Then again, I can understand people making the argument that we don't want or need a fontier and a place for real adventure and how we need to improve things at home first. The people who believe shuch things should not be allowed to assume their case is, by default, the only rational , and correct one.

Posted by Raoul Ortega at February 6, 2003 02:31 PM

This is why I think public money will never be spent on actually putting large numbers of people in to space on general principal. And thus why I've given up on it. Mr. Drum isn't alone. For some reason a majority of people view space travel for the general person as having an extremely high giggle factor.


Something happened in the American psyche that views things like Star Trek and science fiction in general as the same as fantasy: its fiction that will never happen. I suspect Mr. Drum views those of us who want to be in space with the same condescension that he would view someone dressing up as a wizard standing in line outside the latest LotR flick. Just the same as 'wizards, elves and fairies' do not and will never exist, a general space fairing civilization cannot and will not exist.


We will all enjoy proving people like him wrong.

Posted by at February 6, 2003 02:50 PM

Raoul: I understand that it is not necessary for the government to operate a manned (or unmanned) space flight business, any more than a government needs to operate a railroad. You sugest the government could establish what it's goals are, and pay private contracters to achieve them.

But that still leaves open the main question-- what are reasonable governmental goals in space? What ought the taxpayer fund?

You suggest an analogy with the settlement of the American west. But there is no obvious place to settle in space that is profitable, nor is the "manifest destinty" sentiment as widespread among modern Americans. Mapmaking is a good government goal, but does not require manned spaceflight (consider our maps of Venus).

I am certainly open to the idea that there may be good reasons to spend government money on manned space flight. But I just appraoched he problem last week, and haven't thought of any. Rand, Raoul, you may have spent good chunks of your lives thinking about this. What do you think, in your opinion, are good reasons?

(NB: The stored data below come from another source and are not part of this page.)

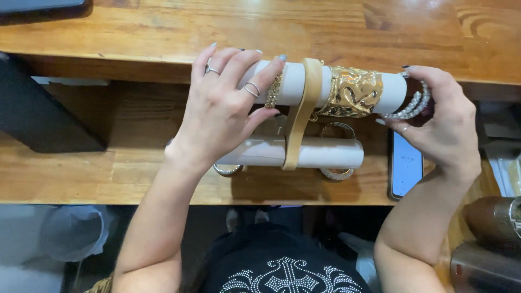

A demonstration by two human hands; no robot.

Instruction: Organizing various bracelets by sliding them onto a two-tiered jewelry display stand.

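Two display rolls lie crosswise on the bench (70,173), the upper roll (293,81) nearer its far edge and raised, the lower roll (320,153) just before it. On the upper roll sit, from left to right, a chain bracelet (273,91), a wide cuff (351,92) and a bead bracelet (412,106) at its right end. A strap (301,116) hangs across both rolls. A hoop (336,173) rings the lower roll. A phone (406,165) lies at the bench's near edge, right of the rolls.
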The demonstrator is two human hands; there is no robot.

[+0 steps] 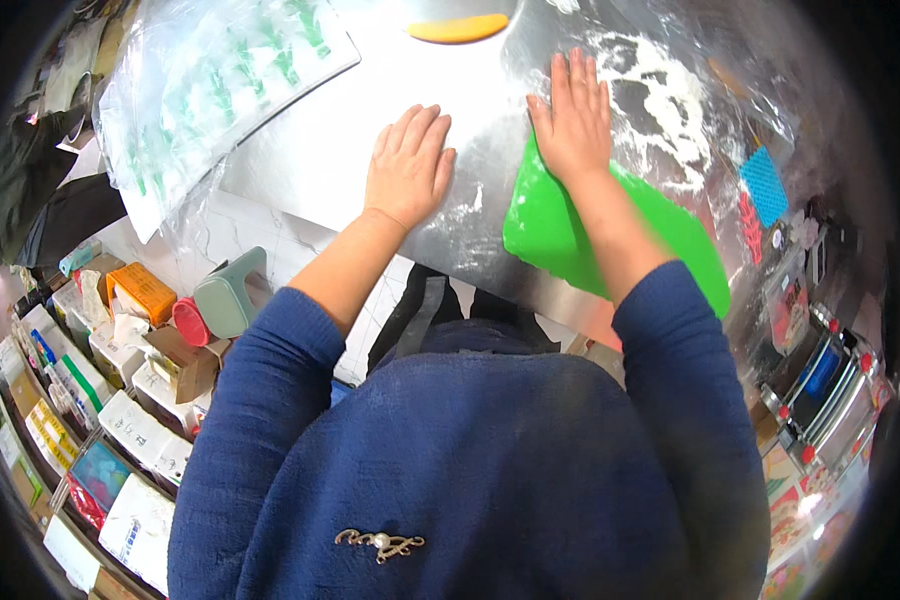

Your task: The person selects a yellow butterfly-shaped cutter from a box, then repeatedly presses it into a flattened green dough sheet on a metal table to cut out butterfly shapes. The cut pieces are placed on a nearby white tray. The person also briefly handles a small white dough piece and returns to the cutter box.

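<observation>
My left hand [411, 166] lies flat, palm down, on the metal tabletop [450, 240], with nothing in it. To the right, my right hand [576, 124] is also palm down, its fingers nearly together, just beyond the upper edge of a bright green sheet [547, 225]. That sheet looks soft and rolled flat, and my right forearm passes over it. White powder [664, 112] is smeared on the table to the right of my right hand. A curved yellow-orange piece [457, 29] lies near the far edge of the view, beyond both hands.
A plastic-covered white board [232, 97] with green shapes is at the upper left. A blue textured piece [763, 186] and a red piece [750, 227] lie on the right. Shelves with white boxes [142, 431] and an orange basket [141, 292] stand at lower left.
</observation>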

Posted by Ikram Saeed at February 6, 2003 03:00 PM

I know my lifetime Libertarian Party membership may be in jeopardy when I say this but so far the only strong case I've seen where government money and effort would be good in aerospace is in a renewed X Projects program. Jerry Pournelle has spent more time thinking about this stuff than most and his point of view seems the most efficient, productive and tax payer friendly.


About the only other thing besides that would be some legal frameworks around space property rights and the full repudiation of the Space and Moon Treaties.

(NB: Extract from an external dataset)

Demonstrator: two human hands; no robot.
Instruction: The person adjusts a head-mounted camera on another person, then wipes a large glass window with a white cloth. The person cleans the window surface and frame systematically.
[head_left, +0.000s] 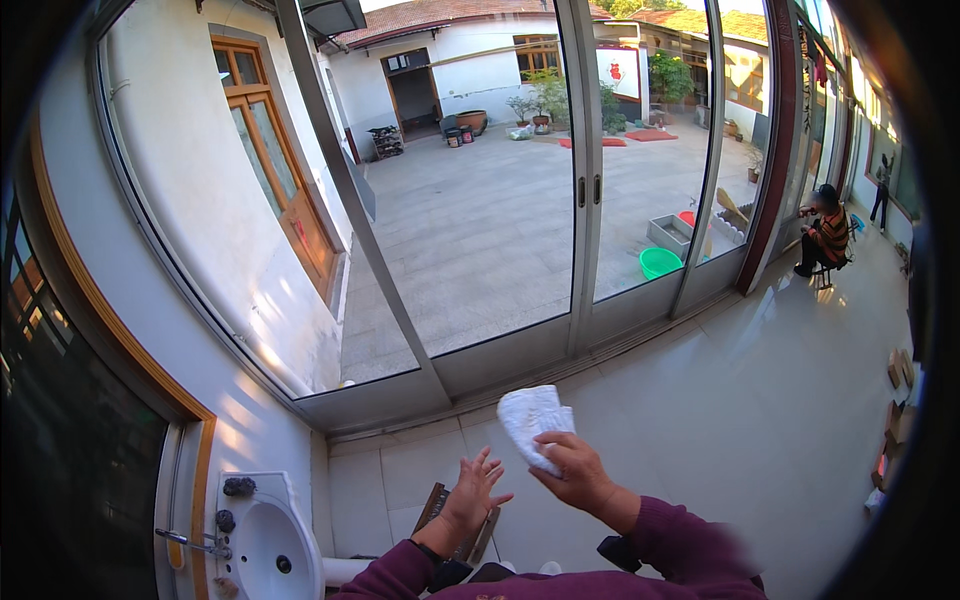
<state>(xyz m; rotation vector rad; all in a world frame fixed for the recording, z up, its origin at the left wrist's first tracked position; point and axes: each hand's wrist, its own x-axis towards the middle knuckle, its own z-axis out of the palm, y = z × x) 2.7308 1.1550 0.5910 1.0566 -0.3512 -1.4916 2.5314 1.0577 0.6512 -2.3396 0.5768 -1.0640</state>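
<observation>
A folded white cloth (529, 424) is pinched in my right hand (576, 471), held up in front of my body. Its upper part fans out above my fingers. To the left of it is my left hand (471, 491), with spread fingers and nothing in it. The two hands are apart. Below my left hand, partly covered by it and my sleeve, a dark slatted wooden piece (431, 506) rests near the floor; its exact kind is hard to tell.
At my left stands a white washbasin (271, 529) with a metal tap (193, 541) and dark scouring pads (238, 487) on its rim. Sliding glass doors (574, 326) run ahead. A person (829, 232) sits on a stool at far right. Cardboard boxes (896, 424) line the right side.
</observation>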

Beyond that, the rest should belong to XCOR, Armadillo, and the other X Prize Teams.

Posted by Michael Mealling at February 6, 2003 03:37 PM

If I may return us briefly to the original topic -- here is an analogy which I hereby release into the public domain, to be propagated at will:

Monarch butterflies migrate to and from a small area in Mexico, I believe a single mountainside, to stay the winter. They clump together in great masses on trees and bushes. If the mountainside gets hit by a blizzard, their numbers are (temporarily) drastically reduced. One can certainly imagine other incidents -- fires, volcanic eruptions, etc -- or even singularly unfortunate combinations thereof, wiping them out altogether.

Our mountainside is Earth. Our blizzard? Take your pick:

There can be no reasonable doubt that we are in the final millennium of an interglacial period. Imagine walls of ice thousands of feet high, down to the line of the Missouri River, covering most of North America, Europe, and Asia.

Volcanic eruption? The explosion of Toba nearly annihilated our ancestors 74,000 years BP; only a few thousand proto-humans survived that one. Someday Yellowstone is going to do the same thing, except even bigger, and (temporarily) wipe out nearly all life in North America and the great majority of life elsewhere in the world -- thousands or even millions of species.

Speaking of mass extinctions, there is no doubt whatsoever that absent drastic human intervention, a "dinosaur-killer" comet will eventually hit Earth and eliminate most of its lifeforms. Possibly nearly all of them, as happened at the Permian/Triassic boundary. Hale-Bopp was easily big enough to have done us in.

On similar timescales, nearby supernovae douse this planet with enough hard radiation to cause a good deal of unpleasantness (and also nudge numerous comets just enough to drop them into the inner Solar System, causing nearly simultaneous mass extinctions from impacts).

Add magnetic field reversals, possible solar fluctuations, and (not to overlook the obvious) nasty dictators with nanotechnological weapons, and it becomes abundantly clear that huddling together on our mountainside forever is not a great idea.

If anything, Heinlein's fragile-basket metaphor understated the case. Diversity of habitat means survival. We got this far by settling every remotely habitable environment on Earth. Now we know that Earth itself is vulnerable. Time to get moving.

Posted by Jay Manifold at February 6, 2003 03:40 PM

Why do we need gov'mnt money ? Was the airplane, automobile or internet developed with gov'mnt money ? Government should get out of space exploration - and stand by for a facilitating frame work.

And we don't need a big, official and approved answer to the question: what are the goals?

Leave space exploration to free enterprise. Let anyone formulate his goals, and go and try to acheive them. Will space exploration happen under free enterprise ? Maybe. But space exploration is not hapening now, under NASA.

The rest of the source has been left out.